Just because the court has the authority to restrain coercive and intimidating
conduct designed to interfere with rights under the ADA does not mean that
authority should be exercised. Once again, the court finds that the evidence does
not sufficiently establish a need for such preliminary injunctive relief.
preliminary injunction is a drastic and extraordinary remedy.
A
American Civil
Liberties Union of Florida, Inc. v. Miami-Dade County School Bd., 557 F.3d 1177,
1198 (11th Cir. 2009); United States v. Jefferson County, 720 F.2d 1511, 1519
(11th Cir. 1983); McDonald’s Corp. v. Robertson, 147 F.3d 1301, 1306 (11th Cir.

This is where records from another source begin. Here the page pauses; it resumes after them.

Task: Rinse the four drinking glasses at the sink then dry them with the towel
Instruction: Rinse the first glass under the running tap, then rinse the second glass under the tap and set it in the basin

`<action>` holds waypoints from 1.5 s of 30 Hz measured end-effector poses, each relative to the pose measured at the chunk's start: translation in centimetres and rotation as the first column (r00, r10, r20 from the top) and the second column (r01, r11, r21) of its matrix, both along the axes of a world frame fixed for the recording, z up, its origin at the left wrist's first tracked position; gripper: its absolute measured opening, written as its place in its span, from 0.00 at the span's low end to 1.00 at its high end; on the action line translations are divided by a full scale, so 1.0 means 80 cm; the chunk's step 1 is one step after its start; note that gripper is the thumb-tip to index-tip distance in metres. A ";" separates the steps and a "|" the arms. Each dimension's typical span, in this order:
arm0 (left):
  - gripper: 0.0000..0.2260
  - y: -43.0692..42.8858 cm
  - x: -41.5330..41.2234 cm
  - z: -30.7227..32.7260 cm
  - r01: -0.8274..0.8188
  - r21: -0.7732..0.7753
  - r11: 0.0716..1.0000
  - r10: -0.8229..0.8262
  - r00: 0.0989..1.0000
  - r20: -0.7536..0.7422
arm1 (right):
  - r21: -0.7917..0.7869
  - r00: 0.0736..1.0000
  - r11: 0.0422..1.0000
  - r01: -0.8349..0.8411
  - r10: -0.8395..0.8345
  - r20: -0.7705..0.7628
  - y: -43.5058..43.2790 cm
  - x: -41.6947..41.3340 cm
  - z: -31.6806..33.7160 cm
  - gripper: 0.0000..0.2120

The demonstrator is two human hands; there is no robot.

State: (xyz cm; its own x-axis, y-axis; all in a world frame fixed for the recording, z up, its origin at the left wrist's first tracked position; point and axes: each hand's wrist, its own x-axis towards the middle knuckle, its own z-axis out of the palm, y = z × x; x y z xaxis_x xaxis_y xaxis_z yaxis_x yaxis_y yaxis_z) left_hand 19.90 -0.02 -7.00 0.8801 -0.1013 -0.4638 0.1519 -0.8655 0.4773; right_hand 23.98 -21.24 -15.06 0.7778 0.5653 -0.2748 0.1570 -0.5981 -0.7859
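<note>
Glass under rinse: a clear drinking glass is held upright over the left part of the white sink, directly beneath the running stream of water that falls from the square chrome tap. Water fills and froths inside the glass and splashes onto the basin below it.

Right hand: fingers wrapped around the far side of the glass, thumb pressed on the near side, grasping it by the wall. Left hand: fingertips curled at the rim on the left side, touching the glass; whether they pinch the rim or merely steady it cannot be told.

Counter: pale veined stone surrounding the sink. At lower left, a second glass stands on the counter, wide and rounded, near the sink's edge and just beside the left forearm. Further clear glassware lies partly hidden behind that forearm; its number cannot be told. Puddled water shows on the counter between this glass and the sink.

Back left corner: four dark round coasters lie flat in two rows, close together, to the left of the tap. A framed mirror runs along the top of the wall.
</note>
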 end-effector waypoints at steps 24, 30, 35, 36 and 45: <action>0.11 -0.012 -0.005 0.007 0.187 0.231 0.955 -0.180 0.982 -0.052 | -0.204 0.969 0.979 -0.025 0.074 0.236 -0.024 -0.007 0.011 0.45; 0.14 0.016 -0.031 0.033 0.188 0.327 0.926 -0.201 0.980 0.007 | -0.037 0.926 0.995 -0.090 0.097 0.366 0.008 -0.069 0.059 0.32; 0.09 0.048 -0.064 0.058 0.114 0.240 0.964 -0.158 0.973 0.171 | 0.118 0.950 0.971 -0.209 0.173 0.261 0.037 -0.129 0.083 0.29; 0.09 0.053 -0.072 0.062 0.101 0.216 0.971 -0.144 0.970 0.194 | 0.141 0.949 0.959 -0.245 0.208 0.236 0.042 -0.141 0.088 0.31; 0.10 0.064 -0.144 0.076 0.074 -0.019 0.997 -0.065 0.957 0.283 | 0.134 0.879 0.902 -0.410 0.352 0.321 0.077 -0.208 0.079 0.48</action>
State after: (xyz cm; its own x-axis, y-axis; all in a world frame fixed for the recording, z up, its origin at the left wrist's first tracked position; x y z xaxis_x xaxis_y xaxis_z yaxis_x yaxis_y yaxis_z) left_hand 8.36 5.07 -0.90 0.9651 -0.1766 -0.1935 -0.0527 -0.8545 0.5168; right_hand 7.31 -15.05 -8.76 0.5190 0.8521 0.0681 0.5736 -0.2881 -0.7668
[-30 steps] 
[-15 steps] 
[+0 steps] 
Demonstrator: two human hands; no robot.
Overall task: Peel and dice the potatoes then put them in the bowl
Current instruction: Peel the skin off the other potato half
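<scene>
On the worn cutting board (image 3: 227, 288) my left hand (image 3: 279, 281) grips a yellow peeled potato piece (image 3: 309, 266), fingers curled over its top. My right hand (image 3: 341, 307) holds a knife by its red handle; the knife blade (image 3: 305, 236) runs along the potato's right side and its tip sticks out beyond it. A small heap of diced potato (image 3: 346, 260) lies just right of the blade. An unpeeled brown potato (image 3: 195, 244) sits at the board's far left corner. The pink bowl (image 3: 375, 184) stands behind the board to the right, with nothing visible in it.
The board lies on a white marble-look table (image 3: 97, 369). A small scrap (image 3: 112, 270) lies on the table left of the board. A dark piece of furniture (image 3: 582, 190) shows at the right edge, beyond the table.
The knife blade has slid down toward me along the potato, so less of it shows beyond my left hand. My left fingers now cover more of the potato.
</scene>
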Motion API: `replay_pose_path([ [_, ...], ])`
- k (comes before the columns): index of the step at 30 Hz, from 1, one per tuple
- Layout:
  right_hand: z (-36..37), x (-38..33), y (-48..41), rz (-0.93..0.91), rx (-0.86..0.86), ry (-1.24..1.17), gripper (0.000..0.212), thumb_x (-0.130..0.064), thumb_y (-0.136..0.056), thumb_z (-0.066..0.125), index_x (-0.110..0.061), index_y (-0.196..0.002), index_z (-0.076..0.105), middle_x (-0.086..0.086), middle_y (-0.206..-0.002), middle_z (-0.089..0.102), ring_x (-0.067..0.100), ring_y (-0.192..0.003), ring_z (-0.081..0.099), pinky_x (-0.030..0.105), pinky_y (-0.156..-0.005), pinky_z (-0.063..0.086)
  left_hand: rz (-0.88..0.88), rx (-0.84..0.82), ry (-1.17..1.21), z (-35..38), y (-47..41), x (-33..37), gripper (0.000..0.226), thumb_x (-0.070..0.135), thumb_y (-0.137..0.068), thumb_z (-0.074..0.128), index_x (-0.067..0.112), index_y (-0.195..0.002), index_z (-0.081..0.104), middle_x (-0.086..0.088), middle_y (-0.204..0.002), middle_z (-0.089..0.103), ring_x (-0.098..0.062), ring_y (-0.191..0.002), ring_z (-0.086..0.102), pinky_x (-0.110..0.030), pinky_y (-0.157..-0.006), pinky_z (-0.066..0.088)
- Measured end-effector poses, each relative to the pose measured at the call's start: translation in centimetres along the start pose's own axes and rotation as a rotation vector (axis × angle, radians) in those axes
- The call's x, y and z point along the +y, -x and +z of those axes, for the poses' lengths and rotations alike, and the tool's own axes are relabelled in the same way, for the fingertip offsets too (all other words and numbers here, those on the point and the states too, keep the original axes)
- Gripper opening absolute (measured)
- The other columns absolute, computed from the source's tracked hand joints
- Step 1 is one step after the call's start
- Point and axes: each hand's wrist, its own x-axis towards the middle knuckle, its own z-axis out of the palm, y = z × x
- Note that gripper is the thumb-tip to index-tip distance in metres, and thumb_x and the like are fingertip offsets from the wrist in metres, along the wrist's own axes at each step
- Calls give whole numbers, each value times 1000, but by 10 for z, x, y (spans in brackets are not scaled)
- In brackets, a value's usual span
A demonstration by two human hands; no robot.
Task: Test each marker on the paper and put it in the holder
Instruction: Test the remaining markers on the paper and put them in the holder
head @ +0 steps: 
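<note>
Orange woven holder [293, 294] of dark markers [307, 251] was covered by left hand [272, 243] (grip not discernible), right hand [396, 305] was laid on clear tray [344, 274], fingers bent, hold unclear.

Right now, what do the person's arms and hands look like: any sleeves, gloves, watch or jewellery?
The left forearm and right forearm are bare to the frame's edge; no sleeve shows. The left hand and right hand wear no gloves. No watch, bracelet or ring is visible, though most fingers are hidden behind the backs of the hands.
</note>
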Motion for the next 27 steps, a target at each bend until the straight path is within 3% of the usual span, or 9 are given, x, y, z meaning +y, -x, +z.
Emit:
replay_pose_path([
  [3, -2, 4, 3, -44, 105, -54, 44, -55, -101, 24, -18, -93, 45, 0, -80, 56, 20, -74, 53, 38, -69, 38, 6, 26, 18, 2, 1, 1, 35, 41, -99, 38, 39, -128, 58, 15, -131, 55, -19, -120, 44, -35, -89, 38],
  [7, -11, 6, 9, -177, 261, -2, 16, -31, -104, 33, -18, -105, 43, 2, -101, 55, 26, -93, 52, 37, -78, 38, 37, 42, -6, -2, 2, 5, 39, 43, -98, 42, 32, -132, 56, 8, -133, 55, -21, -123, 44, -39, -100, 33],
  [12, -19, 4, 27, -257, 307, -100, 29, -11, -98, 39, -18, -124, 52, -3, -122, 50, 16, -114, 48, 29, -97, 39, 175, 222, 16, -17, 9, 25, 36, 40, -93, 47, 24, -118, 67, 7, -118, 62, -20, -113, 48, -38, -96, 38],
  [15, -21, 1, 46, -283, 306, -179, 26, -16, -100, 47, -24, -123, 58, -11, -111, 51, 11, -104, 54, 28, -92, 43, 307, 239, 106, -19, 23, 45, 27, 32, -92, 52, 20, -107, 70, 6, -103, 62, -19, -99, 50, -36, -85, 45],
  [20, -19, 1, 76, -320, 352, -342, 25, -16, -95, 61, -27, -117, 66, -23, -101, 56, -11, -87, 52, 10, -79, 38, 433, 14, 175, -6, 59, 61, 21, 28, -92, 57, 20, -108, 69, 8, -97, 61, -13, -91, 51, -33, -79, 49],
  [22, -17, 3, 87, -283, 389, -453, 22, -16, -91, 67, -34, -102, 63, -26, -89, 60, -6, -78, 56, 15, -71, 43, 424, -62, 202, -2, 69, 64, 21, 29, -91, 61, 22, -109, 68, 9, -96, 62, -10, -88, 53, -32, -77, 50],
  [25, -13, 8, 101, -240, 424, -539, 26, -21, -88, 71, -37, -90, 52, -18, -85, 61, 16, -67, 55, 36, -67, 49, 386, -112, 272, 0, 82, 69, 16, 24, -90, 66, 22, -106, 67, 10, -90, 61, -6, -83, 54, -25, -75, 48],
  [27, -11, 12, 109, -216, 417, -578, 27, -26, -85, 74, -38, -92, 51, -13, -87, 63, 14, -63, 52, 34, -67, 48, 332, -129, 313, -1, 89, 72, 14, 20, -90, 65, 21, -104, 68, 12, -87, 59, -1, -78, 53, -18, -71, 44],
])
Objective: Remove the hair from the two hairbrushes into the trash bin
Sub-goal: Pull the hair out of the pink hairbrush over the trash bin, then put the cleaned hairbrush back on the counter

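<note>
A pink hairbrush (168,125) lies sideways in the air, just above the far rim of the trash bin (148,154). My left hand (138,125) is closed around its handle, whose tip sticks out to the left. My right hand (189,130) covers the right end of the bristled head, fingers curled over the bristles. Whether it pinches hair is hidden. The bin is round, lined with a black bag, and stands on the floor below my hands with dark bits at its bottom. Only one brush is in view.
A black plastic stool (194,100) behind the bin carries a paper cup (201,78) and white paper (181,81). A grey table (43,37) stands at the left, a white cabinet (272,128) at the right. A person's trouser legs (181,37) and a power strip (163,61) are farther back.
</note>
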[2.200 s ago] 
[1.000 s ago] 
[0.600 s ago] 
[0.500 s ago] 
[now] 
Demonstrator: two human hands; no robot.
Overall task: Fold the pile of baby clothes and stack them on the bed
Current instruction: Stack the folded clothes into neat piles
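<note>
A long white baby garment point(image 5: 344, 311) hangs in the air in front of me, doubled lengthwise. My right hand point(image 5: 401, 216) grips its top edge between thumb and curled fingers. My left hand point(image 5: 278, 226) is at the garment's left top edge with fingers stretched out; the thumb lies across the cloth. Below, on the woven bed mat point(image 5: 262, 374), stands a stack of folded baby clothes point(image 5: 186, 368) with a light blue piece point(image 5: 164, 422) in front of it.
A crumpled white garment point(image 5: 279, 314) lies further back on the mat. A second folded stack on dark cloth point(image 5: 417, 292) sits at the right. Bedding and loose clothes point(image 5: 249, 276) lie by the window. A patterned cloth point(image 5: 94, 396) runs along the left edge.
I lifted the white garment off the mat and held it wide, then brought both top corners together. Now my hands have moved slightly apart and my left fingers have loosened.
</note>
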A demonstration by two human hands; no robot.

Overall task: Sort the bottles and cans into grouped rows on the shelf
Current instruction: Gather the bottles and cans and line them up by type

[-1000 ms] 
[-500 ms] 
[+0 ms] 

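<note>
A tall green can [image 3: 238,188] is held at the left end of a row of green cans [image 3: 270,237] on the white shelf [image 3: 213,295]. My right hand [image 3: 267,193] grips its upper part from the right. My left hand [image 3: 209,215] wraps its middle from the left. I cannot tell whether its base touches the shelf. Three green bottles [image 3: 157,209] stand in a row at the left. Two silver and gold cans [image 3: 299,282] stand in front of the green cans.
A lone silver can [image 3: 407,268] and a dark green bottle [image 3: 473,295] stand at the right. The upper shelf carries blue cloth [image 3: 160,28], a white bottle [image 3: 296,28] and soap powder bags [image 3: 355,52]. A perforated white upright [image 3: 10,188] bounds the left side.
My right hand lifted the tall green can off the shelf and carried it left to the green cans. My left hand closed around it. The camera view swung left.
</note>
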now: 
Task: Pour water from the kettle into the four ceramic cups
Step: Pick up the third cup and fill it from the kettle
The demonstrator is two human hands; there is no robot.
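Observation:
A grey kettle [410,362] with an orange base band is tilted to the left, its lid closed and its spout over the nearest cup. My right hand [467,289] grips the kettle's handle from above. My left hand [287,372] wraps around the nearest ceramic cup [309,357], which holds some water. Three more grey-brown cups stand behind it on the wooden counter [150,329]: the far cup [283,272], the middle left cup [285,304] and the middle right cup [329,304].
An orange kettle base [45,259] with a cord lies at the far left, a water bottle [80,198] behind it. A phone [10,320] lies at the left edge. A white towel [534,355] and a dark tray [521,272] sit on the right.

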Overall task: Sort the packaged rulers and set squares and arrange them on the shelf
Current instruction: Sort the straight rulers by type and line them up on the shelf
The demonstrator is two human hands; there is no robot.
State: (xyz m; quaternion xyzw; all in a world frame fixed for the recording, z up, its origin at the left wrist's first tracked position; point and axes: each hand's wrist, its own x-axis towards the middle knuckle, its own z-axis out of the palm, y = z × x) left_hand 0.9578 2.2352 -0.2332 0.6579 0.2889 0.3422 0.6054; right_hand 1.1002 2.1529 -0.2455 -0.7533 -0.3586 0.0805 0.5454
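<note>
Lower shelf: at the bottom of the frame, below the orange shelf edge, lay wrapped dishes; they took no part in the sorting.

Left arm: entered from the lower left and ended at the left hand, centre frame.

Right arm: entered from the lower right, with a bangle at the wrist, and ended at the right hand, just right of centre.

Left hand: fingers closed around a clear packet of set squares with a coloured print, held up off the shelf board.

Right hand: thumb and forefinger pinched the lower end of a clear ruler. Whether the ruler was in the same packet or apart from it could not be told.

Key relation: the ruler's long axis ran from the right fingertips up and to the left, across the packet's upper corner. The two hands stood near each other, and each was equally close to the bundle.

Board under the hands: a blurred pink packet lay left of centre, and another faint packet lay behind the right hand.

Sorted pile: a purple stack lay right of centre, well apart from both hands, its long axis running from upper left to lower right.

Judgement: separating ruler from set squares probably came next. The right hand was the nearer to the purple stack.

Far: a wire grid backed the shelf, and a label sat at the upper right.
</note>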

1998). Whether to grant preliminary injunctive relief is weighed pursuant to a
four-factor test, on each of which the movant must clearly carry the burden of
persuasion. The movant must demonstrate “(1) a substantial likelihood of success
on the merits of the underlying case, (2) the movant will suffer irreparable harm in
the absence of an injunction, (3) the harm suffered by the movant in the absence of
an injunction would exceed the harm suffered by the opposing party if the
injunction is issued, and (4) an injunction would not disserve the public interest.”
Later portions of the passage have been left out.